Aus einer für das Jahr 2008 erstellten Betriebskostenabrechnung vom 2.10.2009 ergab sich ein Guthaben iHv 1.006,78 Euro, das der Vermieter wegen "aufgelaufener, noch ausstehender Mietrückstände" in voller Höhe "verrechnete". Der Beklagte berücksichtige hiervon - für den Zeitraum vom 1.1.2008 bis 31.10.2008 - einen Betrag iHv 785,40 Euro und hob die Leistungsbewilligungen für Dezember 2009 teilweise auf. Das Guthaben sei im Dezember 2009 in Höhe eines Teilbetrages von 485 Euro und im Januar 2010 in Höhe von 300,40 Euro bedarfsmindernd auf die Leistungen für Unterkunft und Heizung anzurechnen. Das SG hat die angefochtenen Bescheide aufgehoben. Den Klägern stünden auch im Dezember 2009 die Leistungen für Unterkunft und Heizung in der festgesetzten Höhe zu, weil keine wesentliche Änderung in den rechtlichen und tatsächlichen Verhältnissen eingetreten sei. § 22 Abs 1 Satz 4 SGB II könne nur angewandt werden, wenn dem Hilfebedürftigen eine Rückzahlung oder ein Guthaben zufließe, über das er tatsächlich verfügen könne.
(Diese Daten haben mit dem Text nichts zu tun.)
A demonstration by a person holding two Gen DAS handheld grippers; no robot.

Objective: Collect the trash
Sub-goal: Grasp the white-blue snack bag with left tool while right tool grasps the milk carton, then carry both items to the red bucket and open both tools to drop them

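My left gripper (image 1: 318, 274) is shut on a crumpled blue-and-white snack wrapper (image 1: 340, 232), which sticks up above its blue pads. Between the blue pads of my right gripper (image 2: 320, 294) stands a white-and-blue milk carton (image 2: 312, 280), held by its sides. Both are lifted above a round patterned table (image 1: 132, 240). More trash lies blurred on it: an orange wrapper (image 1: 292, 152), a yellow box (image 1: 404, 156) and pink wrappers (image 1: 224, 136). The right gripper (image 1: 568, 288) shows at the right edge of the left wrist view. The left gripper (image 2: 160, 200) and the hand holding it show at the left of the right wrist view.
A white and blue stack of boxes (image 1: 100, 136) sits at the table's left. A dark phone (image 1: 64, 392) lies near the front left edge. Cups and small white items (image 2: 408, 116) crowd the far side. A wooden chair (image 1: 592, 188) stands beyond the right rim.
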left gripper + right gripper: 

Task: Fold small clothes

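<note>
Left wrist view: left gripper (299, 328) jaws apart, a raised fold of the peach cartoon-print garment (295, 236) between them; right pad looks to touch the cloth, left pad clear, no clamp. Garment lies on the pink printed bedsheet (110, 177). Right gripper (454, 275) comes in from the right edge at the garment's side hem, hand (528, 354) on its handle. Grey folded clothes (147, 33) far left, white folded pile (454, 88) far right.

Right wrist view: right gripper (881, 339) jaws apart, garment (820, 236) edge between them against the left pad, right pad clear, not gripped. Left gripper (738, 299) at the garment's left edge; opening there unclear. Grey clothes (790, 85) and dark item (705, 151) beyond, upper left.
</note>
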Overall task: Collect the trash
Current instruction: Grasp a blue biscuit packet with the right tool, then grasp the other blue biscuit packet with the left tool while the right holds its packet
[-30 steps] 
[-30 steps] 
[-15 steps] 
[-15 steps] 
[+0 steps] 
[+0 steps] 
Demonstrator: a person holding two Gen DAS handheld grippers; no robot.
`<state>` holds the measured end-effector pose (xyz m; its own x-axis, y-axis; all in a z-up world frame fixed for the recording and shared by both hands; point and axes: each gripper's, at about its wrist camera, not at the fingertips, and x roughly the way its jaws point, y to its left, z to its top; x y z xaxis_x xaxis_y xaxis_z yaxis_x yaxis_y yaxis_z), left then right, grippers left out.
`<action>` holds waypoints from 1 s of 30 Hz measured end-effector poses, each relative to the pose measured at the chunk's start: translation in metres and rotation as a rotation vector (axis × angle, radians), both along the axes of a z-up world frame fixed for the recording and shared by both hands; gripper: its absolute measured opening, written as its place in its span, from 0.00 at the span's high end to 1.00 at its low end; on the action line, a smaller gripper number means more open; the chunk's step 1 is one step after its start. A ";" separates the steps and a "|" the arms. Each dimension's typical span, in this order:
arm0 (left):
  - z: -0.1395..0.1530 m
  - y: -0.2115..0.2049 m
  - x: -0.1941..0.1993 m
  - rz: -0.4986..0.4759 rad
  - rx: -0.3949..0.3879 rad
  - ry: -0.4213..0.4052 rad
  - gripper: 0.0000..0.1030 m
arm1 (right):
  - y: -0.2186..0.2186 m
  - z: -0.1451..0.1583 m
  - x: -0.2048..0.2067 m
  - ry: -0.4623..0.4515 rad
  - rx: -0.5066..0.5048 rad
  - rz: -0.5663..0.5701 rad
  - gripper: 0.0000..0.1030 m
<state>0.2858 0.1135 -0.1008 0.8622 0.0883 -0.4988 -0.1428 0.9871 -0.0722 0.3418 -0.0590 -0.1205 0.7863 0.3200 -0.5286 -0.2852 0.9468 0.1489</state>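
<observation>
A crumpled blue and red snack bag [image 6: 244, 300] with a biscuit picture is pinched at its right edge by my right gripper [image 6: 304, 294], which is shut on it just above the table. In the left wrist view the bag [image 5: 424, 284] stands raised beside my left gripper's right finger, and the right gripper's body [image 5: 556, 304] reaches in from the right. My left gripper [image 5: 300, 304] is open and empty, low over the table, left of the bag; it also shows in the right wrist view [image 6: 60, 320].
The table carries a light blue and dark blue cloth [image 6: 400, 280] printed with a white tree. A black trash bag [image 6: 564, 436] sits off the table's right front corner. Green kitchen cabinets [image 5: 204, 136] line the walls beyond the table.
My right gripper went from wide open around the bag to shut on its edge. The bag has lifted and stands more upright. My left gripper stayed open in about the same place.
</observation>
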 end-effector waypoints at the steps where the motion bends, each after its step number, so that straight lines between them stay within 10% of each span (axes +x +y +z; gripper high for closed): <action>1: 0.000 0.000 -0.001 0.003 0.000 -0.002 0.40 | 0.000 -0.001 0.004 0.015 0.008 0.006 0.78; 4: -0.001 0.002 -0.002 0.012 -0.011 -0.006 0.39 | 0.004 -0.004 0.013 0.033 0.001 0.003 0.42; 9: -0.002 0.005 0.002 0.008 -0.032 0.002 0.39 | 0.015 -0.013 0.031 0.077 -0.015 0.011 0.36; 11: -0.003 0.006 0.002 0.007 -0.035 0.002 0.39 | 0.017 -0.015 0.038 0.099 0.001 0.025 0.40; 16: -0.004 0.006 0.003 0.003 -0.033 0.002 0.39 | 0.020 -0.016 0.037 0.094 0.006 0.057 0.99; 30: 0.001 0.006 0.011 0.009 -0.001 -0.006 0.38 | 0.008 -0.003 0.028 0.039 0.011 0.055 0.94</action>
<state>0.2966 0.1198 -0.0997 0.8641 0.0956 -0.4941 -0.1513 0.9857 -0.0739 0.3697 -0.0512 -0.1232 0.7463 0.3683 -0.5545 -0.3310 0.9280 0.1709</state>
Mit seiner Sprungrevision trägt der Beklagte vor, § 22 Abs 1 Satz 4 SGB II finde auch Anwendung, wenn die Gutschrift aus einem Betriebskostenguthaben dem Leistungsempfänger tatsächlich nicht zur Verfügung stehe. Dies ergebe sich bereits aus dem Wortlaut der Vorschrift, weil das Wort "Gutschrift" keine Zahlung beinhalte, sondern allein die schriftliche Fixierung bzw Eintragung eines Guthabens als bestehenden Anspruch eines Anderen erfasse. Der Sicherungsauftrag des SGB II bedeute nicht, dass der Leistungsberechtigte in jedem Leistungsmonat auch den vollen Leistungsbetrag zu erhalten habe; vielmehr müssten Leistungsempfänger private Schulden aus der Regelleistung finanzieren.
Jobcenter können an Mietschulden beteiligt werden.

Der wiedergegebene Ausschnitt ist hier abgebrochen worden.